*Work request*
Set down exactly the lines in the records below that run from the line with "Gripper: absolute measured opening" to the line with "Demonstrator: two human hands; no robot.", inclusive, and nothing more.

*Dataset excerpts*
──────

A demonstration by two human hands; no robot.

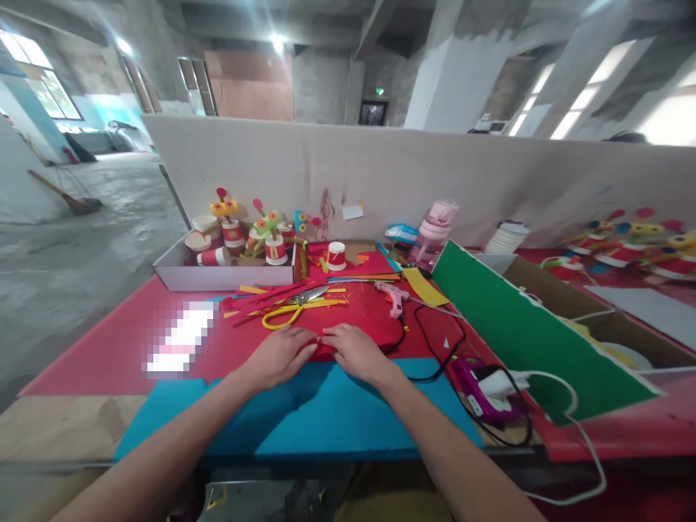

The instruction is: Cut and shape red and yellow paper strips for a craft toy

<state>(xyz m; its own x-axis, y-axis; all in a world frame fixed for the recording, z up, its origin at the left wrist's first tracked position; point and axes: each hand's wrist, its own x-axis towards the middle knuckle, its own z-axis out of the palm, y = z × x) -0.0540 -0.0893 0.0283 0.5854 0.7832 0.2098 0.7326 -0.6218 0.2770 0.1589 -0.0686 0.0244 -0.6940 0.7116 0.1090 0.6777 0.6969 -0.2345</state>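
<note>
My left hand (280, 355) and my right hand (353, 349) meet near the table's front, fingertips close together. Both have their fingers and thumbs closed on a piece of red paper (326, 355), though the hands hide much of it. Beneath my wrists lies a blue sheet (304, 406). Just beyond my left hand are scissors with yellow handles (283, 317), blades pointing away to the right. Colored paper strips (261, 296) lie around them. A pink glue gun (396, 297) rests beyond my right hand, its black cord trailing right.
At the back left, a white box (228, 277) holds paper-cup figures. A red-and-white cup (336, 256) stands at the back. On the right are a green-sided box (533, 341) and a purple power strip (483, 391) with a white plug and loose cables. A partition (283, 167) borders the back.
</note>
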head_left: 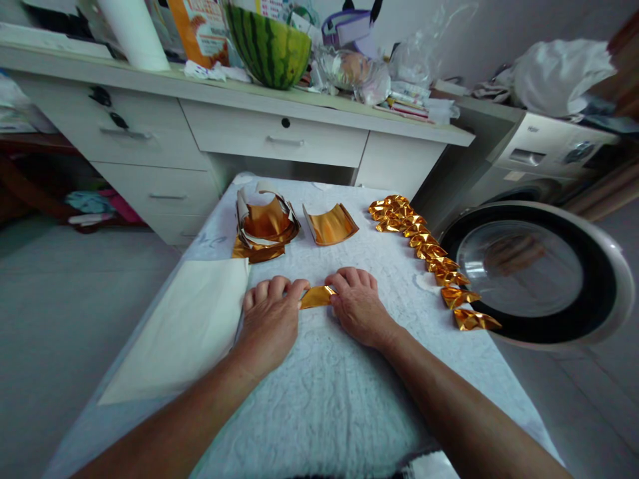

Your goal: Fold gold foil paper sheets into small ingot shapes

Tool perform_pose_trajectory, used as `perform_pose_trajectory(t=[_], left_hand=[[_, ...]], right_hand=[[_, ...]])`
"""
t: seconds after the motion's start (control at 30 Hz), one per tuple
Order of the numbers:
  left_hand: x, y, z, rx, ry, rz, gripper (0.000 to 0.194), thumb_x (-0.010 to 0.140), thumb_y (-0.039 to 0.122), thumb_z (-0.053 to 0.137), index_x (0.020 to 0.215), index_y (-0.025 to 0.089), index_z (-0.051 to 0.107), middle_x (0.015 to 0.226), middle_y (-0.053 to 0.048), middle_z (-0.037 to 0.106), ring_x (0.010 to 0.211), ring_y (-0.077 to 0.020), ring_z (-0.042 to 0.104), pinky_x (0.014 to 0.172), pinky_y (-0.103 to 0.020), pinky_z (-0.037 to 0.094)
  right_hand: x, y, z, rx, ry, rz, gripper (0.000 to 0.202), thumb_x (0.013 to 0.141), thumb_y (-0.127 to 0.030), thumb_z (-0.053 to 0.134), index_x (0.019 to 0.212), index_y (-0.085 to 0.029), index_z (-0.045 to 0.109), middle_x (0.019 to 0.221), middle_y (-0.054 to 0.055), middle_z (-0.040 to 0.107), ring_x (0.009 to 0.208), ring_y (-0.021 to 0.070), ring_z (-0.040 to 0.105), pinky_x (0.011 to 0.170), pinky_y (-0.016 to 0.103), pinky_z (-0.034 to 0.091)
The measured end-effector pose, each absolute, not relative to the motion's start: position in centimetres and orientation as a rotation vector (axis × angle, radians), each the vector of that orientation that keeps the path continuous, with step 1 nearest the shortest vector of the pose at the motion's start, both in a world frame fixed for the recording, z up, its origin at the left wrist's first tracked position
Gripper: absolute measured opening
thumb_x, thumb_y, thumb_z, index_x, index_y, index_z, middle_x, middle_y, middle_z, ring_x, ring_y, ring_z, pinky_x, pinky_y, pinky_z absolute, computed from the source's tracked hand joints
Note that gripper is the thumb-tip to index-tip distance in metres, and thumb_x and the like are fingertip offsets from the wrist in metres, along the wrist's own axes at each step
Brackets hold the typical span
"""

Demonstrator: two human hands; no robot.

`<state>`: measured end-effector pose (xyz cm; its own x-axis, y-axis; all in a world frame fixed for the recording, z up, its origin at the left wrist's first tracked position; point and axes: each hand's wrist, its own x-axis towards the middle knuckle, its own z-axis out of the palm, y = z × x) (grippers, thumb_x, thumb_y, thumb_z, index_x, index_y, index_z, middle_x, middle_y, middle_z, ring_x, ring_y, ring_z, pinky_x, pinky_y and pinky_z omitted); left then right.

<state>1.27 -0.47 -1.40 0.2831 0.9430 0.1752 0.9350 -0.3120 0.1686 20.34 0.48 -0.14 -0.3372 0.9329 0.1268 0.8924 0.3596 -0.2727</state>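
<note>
Gold strip (317, 297) lay crosswise on the cloth-covered table (319, 399), between the two hands. Left hand (272, 322) was clamped on its left end with the thumb uppermost; right hand (360, 307) was closed on the other end, thumb and forefinger at the edge. Grip beneath the fingers was hidden, so pinch versus flat press could not be told. Judged step: holding the strip level and pressing its folds flat. Good practice called for equal pressure at both ends, edges kept parallel, and thumbs run outward lightly; foil this thin would probably wrinkle or skew if one side pulled harder. The padded-looking cloth likely gave under pressure, making a sharp crease harder. Surroundings: a pale sheet (184, 332) lay just beside the left hand, where that wrist could drag it. Beyond the hands stood a curled stack of gold sheets (267, 223) and, to its right, a single curved gold sheet (333, 226). Folded gold pieces (428, 253) ran down the table's right side, near the open washer door (612, 266); a rightward elbow swing risked disturbing them. Cut watermelon (272, 50) sat on the counter (210, 85), well apart from the work.
</note>
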Motion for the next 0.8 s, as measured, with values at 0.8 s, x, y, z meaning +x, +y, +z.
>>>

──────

*Response area*
Gripper: absolute measured opening
thumb_x, thumb_y, thumb_z, index_x, index_y, index_z, middle_x, middle_y, middle_z, ring_x, ring_y, ring_z, pinky_x, pinky_y, pinky_z absolute, computed from the source's tracked hand joints
Note that gripper is the thumb-tip to index-tip distance in metres, and thumb_x and the like are fingertip offsets from the wrist in metres, along the wrist's own axes at each step
Brackets hold the typical span
"""

Demonstrator: two human hands; no robot.

The exercise has been fully completed.